- What you are asked to do -
Lines below containing the word "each" should be copied out.

"""

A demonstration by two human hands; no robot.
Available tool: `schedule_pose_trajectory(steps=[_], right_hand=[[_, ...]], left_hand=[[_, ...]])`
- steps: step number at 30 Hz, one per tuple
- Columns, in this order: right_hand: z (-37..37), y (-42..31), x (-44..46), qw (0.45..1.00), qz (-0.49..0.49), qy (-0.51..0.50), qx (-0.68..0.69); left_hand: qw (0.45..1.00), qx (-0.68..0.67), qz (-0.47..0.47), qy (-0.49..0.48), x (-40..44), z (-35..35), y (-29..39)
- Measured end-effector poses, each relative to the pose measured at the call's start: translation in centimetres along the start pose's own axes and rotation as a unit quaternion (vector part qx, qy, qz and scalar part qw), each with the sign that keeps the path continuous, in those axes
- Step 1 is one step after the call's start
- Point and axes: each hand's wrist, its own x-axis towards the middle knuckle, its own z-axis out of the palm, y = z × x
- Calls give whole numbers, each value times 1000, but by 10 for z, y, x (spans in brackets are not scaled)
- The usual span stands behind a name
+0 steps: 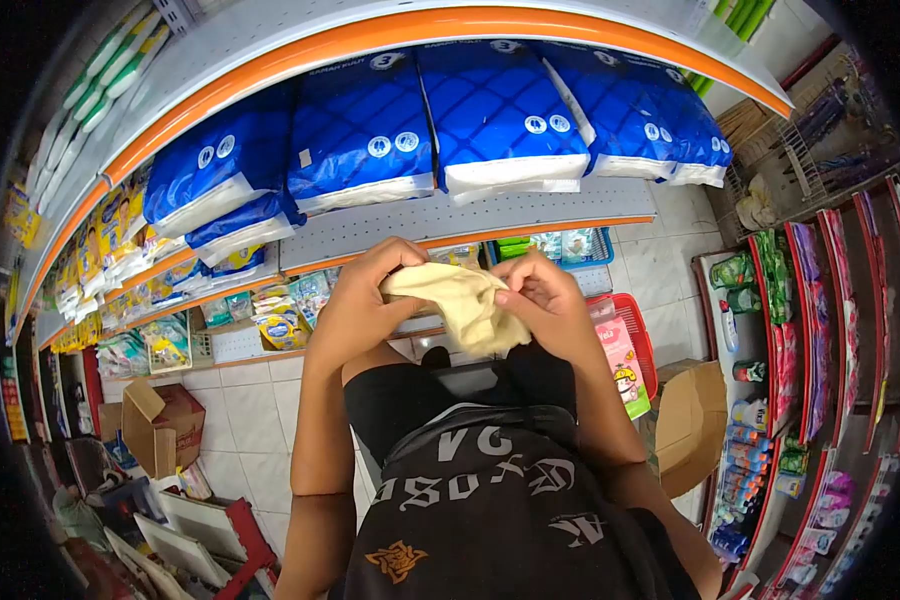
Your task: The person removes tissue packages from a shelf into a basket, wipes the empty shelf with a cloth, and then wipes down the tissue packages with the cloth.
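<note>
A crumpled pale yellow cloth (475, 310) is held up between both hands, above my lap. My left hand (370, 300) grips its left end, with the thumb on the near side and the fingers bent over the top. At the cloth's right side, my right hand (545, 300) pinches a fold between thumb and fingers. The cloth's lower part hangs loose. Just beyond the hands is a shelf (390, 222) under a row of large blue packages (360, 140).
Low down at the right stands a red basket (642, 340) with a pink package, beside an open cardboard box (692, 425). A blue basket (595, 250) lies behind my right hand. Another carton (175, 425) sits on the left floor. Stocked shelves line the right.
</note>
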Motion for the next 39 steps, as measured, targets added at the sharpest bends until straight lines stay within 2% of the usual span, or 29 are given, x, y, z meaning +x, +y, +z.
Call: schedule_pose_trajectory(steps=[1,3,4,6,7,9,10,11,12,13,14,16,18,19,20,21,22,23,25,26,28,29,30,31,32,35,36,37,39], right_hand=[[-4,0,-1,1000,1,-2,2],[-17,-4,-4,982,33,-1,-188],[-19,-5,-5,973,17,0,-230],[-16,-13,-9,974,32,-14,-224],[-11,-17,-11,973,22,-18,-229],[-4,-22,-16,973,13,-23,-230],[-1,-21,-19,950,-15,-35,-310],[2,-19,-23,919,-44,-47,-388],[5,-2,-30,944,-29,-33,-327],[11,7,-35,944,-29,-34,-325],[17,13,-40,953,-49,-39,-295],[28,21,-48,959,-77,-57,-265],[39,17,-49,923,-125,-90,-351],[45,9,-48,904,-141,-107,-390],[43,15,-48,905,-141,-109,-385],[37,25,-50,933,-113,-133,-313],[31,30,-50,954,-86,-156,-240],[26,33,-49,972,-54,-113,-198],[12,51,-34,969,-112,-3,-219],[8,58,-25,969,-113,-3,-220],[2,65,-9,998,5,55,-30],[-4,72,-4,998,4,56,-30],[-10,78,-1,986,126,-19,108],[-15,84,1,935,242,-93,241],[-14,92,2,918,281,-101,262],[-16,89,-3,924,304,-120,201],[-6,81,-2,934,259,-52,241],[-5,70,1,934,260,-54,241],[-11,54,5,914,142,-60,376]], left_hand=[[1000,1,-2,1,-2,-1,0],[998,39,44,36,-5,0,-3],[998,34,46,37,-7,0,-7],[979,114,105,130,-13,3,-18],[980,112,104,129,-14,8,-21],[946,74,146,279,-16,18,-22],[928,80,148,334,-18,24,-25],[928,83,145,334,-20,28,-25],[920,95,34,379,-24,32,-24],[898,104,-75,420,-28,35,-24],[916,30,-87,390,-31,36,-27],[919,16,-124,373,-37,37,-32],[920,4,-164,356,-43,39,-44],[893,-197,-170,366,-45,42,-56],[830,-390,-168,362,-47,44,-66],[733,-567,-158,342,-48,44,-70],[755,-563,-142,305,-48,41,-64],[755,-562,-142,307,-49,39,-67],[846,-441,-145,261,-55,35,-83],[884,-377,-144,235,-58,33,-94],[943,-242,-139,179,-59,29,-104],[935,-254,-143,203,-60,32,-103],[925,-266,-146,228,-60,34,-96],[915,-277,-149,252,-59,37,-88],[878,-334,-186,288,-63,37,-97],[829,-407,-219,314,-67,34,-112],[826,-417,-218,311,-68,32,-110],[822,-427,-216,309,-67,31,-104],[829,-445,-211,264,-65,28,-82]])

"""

- Solution to this task -
- Measured end-effector poses, each relative to the pose measured at the call's start: translation in centimetres along the start pose's own axes and rotation as a unit quaternion (vector part qx, qy, qz and scalar part qw), each with the sign that keeps the path continuous, in those axes
- Point and axes: each hand's wrist, its own x-axis towards the middle knuckle, its own z-axis out of the palm, y = z × x
- Calls give whole numbers, each value times 1000, but by 10 for z, y, x (spans in brackets are not scaled)

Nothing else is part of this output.